What needs to be done:
Please reproduce each of the entries below exactly as they appear.

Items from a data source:
---

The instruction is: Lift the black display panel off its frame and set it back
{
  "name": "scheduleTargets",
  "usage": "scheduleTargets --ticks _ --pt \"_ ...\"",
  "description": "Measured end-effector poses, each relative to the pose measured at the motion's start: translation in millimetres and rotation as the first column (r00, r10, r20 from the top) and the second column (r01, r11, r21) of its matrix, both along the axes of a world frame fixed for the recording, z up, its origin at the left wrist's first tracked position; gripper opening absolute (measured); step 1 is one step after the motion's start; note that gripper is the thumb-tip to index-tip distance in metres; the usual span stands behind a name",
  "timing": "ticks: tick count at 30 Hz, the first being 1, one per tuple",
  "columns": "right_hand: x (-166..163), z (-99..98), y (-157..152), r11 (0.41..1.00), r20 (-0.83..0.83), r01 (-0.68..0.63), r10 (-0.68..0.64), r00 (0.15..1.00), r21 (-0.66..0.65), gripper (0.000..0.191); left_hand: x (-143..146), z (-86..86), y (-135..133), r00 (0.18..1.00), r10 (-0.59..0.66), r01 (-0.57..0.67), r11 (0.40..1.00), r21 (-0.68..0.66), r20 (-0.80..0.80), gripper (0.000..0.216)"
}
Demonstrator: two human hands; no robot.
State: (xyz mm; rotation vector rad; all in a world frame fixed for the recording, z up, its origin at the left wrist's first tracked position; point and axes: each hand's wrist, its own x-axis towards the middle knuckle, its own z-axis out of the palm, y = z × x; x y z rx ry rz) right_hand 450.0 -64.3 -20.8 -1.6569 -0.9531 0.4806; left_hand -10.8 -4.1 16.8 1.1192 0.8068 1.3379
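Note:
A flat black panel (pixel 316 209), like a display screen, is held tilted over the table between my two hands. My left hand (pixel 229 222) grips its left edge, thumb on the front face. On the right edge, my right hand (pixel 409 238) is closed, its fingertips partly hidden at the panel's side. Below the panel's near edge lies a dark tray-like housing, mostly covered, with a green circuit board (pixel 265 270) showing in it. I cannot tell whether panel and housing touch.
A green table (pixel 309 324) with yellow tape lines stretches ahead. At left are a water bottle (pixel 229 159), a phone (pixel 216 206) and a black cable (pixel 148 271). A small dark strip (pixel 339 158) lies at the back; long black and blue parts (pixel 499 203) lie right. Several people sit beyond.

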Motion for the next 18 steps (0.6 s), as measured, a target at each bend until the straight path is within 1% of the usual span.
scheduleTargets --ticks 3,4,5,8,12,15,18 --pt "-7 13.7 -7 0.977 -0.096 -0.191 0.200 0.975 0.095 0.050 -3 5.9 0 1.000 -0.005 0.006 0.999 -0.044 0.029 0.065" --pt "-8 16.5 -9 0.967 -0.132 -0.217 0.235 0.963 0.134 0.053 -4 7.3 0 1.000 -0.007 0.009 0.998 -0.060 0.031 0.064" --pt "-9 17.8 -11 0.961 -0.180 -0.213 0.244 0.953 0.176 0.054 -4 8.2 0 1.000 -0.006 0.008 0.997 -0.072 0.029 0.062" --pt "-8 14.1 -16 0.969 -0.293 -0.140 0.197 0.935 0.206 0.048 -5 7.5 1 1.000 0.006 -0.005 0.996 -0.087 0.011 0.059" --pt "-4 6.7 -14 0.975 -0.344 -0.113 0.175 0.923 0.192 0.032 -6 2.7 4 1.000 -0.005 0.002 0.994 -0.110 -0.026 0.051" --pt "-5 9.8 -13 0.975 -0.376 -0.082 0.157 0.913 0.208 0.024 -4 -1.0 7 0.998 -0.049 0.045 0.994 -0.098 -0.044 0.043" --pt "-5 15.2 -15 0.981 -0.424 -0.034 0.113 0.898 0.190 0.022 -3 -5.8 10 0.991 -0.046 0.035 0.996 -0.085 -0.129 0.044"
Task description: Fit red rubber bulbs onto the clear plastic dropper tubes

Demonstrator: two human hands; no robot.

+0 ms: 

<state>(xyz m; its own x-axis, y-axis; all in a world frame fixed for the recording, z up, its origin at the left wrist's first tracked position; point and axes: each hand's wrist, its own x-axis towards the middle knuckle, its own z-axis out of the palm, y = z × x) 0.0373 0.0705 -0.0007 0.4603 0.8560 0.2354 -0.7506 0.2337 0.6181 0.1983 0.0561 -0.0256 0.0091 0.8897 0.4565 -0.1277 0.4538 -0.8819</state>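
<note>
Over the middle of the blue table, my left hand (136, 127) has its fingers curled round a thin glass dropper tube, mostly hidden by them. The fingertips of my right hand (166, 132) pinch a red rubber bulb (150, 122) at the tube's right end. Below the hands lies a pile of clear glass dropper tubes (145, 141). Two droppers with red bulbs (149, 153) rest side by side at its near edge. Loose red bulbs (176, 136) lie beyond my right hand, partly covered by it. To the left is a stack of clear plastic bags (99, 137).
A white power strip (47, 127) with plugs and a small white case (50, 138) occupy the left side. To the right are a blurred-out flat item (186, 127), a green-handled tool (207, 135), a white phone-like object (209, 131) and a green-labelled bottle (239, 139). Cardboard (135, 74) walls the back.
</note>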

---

Task output:
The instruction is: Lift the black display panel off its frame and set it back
{
  "name": "scheduleTargets",
  "usage": "scheduleTargets --ticks _ --pt \"_ ...\"",
  "description": "Measured end-effector poses, each relative to the pose measured at the motion's start: translation in millimetres and rotation as the first column (r00, r10, r20 from the top) and the second column (r01, r11, r21) of its matrix, both along the axes of a world frame fixed for the recording, z up, its origin at the left wrist's first tracked position; gripper opening absolute (measured); step 1 is one step after the motion's start; note that gripper is the thumb-tip to index-tip distance in metres; the usual span stands behind a name",
  "timing": "ticks: tick count at 30 Hz, the first being 1, one per tuple",
  "columns": "right_hand: x (-166..163), z (-99..98), y (-157..152), r11 (0.41..1.00), r20 (-0.83..0.83), r01 (-0.68..0.63), r10 (-0.68..0.64), r00 (0.15..1.00), r21 (-0.66..0.65), gripper (0.000..0.191); left_hand: x (-143..146), z (-86..86), y (-135..133), r00 (0.18..1.00), r10 (-0.59..0.66), r01 (-0.57..0.67), r11 (0.40..1.00), r21 (-0.68..0.66), r20 (-0.80..0.80), gripper (0.000..0.216)"
}
Demonstrator: two human hands; no robot.
State: (xyz mm; rotation vector rad; all in a world frame fixed for the recording, z up, its origin at the left wrist's first tracked position; point and axes: each hand's wrist, its own x-axis towards the middle knuckle, its own z-axis out of the palm, y = z × x; x y z rx ry rz) right_hand 450.0 -64.3 -20.8 -1.6569 -0.9531 0.4806; left_hand -10.8 -4.1 16.8 1.1192 0.8068 1.3379
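Note:
A flat black panel (pixel 316 209), like a display screen, is held tilted over the table between my two hands. My left hand (pixel 229 222) grips its left edge, thumb on the front face. On the right edge, my right hand (pixel 409 238) is closed, its fingertips partly hidden at the panel's side. Below the panel's near edge lies a dark tray-like housing, mostly covered, with a green circuit board (pixel 265 270) showing in it. I cannot tell whether panel and housing touch.
A green table (pixel 309 324) with yellow tape lines stretches ahead. At left are a water bottle (pixel 229 159), a phone (pixel 216 206) and a black cable (pixel 148 271). A small dark strip (pixel 339 158) lies at the back; long black and blue parts (pixel 499 203) lie right. Several people sit beyond.
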
Motion for the next 18 steps (0.6 s), as measured, a target at each bend until the straight path is within 1% of the usual span.
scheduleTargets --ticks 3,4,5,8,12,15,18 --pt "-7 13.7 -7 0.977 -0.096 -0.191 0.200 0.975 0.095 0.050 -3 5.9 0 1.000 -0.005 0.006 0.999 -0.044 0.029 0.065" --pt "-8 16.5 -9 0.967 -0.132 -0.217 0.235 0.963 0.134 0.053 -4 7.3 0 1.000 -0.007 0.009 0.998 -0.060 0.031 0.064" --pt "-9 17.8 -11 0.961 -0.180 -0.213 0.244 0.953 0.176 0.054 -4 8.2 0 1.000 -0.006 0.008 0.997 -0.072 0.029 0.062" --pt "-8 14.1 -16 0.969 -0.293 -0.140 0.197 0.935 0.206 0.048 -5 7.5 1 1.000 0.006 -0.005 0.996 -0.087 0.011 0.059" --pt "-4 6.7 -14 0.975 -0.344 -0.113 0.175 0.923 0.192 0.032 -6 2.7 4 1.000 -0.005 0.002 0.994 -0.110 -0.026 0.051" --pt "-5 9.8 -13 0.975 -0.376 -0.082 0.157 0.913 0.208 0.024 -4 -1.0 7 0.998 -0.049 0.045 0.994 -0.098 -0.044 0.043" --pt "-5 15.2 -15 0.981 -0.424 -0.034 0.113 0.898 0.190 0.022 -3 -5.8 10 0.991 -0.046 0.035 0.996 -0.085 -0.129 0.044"
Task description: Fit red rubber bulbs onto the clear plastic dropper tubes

Demonstrator: two human hands; no robot.

+0 ms: 

<state>(xyz m; its own x-axis, y-axis; all in a world frame fixed for the recording, z up, its origin at the left wrist's first tracked position; point and axes: each hand's wrist, its own x-axis towards the middle knuckle, its own z-axis out of the palm, y = z × x) 0.0373 0.0705 -0.0007 0.4603 0.8560 0.2354 -0.7506 0.2337 0.6181 0.1983 0.0561 -0.0256 0.0091 0.8897 0.4565 -0.1277 0.4538 -0.8819</state>
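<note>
Over the middle of the blue table, my left hand (136, 127) has its fingers curled round a thin glass dropper tube, mostly hidden by them. The fingertips of my right hand (166, 132) pinch a red rubber bulb (150, 122) at the tube's right end. Below the hands lies a pile of clear glass dropper tubes (145, 141). Two droppers with red bulbs (149, 153) rest side by side at its near edge. Loose red bulbs (176, 136) lie beyond my right hand, partly covered by it. To the left is a stack of clear plastic bags (99, 137).
A white power strip (47, 127) with plugs and a small white case (50, 138) occupy the left side. To the right are a blurred-out flat item (186, 127), a green-handled tool (207, 135), a white phone-like object (209, 131) and a green-labelled bottle (239, 139). Cardboard (135, 74) walls the back.
</note>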

That is the complete output for this exercise.